It’s All About the Benefits
What type of benefits is your employer providing? Will your next employer’s benefits be comparable to what you have now? It’s something to think about before considering your next career move. Companies spend large amounts on benefits for their employees to help retain and appropriately compensate them. The right balance of benefits is a crucial part of employee satisfaction. However, many employers do a poor job at communicating what benefits are offered and how that applies toward a total rewards package for employees. So what do you need to know about employee benefits?
Number one, a large portion of the companies compensation expenses are paid out in benefits compared to wages. “According to Employer Costs of Employee Compensation Survey, in the United States only 69.7 cents of every dollar of employee cost to employers goes to the employee in terms of wage or salary. That is, more than 30 percent of employer cost for workers goes somewhere other than directly into the employee’s paycheck.” i Why is it important for you to know? Employers are spending lots of money to pad your compensation package with more than just annual salary. Benefits may include health insurance, vision and dental plans, 401K, stock options, life insurance, etc. While some of these benefits are legally mandated others are not. These benefits are an important component to your overall economic security.
Number two, you can’t put a value on some benefits. Nonwage benefits are a huge part of a company’s culture and just another example of how companies try to accommodate and fulfill their employee’s needs. These benefits may not be evident in your weekly paycheck but you may certainly notice a difference if you were paying for these expenses out of pocket. Child-care for example is a growing benefit trend for many companies that meet an essential need for numerous employees. Also, employee “perks” contribute to your bottom line and overall comfort. Some examples of these perks may be flexible scheduling, free meals, travel, transportation, and leisure activities during work hours. Other perks may be more subtle like first choice on job assignments or preference when scheduling vacation.
Number three, know which benefits are important to you. Each employee puts their own value on a particular benefit. Contributing factors may be your current life stage, spouse’s benefits package, and/or basic need. An example of these contrasting values might be a be diabetic employee, whose spouse stays at home with their young family verses an empty nester who is hoping to retire in another five years. Some employers even allow their employees to choose which benefit options they prefer contribute to their total compensation. This offers great flexibility to an employee’s needs and priorities.

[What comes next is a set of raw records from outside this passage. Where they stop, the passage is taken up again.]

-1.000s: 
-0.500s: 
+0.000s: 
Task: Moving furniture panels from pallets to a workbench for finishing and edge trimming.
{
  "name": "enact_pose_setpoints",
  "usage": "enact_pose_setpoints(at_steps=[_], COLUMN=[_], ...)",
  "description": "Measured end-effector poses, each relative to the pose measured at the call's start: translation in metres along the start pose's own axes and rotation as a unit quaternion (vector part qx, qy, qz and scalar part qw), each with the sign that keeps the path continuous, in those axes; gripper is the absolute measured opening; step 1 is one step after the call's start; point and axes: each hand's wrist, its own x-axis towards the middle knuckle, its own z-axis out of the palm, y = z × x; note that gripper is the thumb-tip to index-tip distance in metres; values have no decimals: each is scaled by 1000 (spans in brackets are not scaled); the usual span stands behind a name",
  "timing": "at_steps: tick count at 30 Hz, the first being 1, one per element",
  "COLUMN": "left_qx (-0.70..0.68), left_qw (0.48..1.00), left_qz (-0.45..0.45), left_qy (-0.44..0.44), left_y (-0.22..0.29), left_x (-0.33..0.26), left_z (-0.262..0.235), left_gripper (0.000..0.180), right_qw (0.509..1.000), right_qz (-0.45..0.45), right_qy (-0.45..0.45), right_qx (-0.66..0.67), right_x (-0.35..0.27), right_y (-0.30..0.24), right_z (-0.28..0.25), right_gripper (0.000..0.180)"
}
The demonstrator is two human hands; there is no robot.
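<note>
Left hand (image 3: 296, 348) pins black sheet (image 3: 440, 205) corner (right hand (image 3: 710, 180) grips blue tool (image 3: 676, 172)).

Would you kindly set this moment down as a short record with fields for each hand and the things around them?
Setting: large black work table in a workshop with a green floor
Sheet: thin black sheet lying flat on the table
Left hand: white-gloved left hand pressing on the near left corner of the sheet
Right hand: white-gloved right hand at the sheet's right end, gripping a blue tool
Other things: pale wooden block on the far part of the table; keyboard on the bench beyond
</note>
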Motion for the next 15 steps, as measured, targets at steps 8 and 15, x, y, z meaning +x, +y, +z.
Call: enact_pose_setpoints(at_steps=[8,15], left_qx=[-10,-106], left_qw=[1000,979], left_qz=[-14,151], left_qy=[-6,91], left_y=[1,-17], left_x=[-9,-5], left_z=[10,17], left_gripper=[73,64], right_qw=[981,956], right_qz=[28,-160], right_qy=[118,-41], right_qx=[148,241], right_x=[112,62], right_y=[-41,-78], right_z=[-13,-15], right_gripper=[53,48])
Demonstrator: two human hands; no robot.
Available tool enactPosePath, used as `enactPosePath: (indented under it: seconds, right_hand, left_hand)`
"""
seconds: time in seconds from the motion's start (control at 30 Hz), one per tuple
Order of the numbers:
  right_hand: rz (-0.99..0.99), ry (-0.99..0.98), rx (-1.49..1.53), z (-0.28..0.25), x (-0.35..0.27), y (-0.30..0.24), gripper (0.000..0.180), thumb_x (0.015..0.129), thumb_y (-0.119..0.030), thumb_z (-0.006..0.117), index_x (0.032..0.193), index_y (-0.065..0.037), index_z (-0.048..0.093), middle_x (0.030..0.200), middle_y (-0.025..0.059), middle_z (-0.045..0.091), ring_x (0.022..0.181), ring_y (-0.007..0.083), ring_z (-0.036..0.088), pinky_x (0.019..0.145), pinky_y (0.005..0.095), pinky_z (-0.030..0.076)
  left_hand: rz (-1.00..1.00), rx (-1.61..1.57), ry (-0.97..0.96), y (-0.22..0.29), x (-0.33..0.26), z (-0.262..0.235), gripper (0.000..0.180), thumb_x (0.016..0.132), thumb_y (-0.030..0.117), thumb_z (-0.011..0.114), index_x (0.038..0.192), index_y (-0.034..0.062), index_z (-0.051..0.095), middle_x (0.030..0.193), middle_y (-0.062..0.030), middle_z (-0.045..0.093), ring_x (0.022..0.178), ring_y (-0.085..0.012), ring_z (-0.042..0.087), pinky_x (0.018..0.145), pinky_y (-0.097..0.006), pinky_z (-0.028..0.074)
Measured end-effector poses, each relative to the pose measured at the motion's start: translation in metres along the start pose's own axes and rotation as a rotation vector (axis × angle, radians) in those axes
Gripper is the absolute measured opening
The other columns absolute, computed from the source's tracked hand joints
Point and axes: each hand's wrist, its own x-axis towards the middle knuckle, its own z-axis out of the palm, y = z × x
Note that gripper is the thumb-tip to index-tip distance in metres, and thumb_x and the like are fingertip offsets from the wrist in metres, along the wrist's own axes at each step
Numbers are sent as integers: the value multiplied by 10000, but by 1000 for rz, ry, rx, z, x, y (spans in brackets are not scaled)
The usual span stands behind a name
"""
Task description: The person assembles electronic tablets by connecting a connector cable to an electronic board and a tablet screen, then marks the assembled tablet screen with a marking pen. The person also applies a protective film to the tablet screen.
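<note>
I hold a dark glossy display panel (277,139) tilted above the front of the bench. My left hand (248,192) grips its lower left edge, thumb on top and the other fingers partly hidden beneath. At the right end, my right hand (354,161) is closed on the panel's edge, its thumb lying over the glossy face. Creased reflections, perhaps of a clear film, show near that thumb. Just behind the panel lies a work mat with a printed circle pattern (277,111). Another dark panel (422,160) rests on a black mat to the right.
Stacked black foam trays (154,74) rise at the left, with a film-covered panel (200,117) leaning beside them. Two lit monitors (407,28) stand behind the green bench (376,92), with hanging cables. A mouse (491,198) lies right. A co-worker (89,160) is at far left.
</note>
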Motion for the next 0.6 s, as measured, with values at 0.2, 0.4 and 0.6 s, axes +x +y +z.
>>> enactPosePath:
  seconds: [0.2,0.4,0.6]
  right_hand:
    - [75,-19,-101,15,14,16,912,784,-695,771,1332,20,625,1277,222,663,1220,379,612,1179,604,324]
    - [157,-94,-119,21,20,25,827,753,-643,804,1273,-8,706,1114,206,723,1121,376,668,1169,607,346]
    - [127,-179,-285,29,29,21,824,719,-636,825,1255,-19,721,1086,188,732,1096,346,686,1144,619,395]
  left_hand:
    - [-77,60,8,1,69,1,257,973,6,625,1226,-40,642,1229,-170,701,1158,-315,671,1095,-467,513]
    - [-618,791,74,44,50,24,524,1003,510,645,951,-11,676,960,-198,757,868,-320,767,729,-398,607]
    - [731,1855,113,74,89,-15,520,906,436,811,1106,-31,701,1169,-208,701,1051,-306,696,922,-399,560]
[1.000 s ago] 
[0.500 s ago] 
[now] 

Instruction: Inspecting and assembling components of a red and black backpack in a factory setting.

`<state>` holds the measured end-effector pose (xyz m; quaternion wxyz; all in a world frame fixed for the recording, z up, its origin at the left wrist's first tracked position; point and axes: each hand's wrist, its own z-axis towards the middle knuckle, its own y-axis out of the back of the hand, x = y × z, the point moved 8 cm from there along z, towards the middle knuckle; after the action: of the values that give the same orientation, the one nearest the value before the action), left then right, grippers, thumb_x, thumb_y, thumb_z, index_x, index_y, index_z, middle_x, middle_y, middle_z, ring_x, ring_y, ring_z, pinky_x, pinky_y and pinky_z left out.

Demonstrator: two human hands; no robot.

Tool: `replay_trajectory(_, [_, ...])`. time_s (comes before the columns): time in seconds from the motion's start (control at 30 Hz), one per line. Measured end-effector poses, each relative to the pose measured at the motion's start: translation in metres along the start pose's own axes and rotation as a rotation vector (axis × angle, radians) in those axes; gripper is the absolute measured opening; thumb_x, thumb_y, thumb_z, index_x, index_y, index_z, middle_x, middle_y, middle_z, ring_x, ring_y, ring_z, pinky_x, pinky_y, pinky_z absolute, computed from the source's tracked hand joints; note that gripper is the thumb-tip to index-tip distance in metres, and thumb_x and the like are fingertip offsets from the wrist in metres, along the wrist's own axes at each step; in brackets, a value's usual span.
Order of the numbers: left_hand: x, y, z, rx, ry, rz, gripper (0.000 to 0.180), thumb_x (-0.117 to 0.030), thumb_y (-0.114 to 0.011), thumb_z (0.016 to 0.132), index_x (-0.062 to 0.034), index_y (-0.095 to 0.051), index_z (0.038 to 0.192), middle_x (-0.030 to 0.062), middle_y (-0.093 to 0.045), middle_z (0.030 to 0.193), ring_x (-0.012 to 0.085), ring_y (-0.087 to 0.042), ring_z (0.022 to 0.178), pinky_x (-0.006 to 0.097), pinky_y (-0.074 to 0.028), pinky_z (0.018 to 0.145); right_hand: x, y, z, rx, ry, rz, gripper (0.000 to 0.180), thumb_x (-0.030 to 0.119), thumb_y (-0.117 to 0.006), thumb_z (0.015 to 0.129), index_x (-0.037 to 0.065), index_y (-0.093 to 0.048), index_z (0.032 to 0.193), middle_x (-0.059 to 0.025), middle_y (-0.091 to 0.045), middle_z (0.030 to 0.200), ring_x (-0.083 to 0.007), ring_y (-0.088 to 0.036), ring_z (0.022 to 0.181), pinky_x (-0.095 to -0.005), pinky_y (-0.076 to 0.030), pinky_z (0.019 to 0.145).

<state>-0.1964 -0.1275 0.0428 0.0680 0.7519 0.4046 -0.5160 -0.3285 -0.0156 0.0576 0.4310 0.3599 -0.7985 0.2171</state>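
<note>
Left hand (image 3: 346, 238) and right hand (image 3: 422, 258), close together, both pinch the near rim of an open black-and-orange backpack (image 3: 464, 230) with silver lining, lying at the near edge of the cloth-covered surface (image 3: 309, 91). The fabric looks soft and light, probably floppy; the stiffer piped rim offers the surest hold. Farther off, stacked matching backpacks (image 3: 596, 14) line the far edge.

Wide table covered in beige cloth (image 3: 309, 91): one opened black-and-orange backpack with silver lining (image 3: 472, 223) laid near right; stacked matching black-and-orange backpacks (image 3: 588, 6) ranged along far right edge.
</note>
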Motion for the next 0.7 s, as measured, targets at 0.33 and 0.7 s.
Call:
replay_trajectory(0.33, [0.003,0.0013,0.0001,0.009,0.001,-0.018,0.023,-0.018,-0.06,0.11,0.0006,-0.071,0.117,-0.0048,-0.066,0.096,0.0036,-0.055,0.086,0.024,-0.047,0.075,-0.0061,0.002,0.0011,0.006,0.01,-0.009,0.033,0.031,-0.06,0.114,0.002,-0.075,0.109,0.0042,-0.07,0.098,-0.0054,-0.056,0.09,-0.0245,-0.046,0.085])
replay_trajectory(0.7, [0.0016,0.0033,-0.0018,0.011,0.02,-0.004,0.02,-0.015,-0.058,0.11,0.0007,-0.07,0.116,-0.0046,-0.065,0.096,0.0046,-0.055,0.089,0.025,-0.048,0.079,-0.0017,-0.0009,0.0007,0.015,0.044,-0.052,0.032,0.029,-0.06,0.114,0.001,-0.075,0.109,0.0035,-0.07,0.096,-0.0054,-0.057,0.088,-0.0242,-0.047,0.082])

Realizing the true value of your employee benefits may go a long way in reevaluating your job satisfaction. Most employers do a poor job at relaying overall benefits or helping employees comprehend their value. When comparing your current employer benefits to that of a new job offer it is vital that you weigh in these factors to help you determine if a change is best for you. Knowing the priority you place on each benefit and the advantage that each factor provides will help make your choice even easier.
i Hallock, Kevin F.(Jan. 2011). The Disconnect Between Employer Cost and Employee Value.Workspan Magazine by WorldatWork.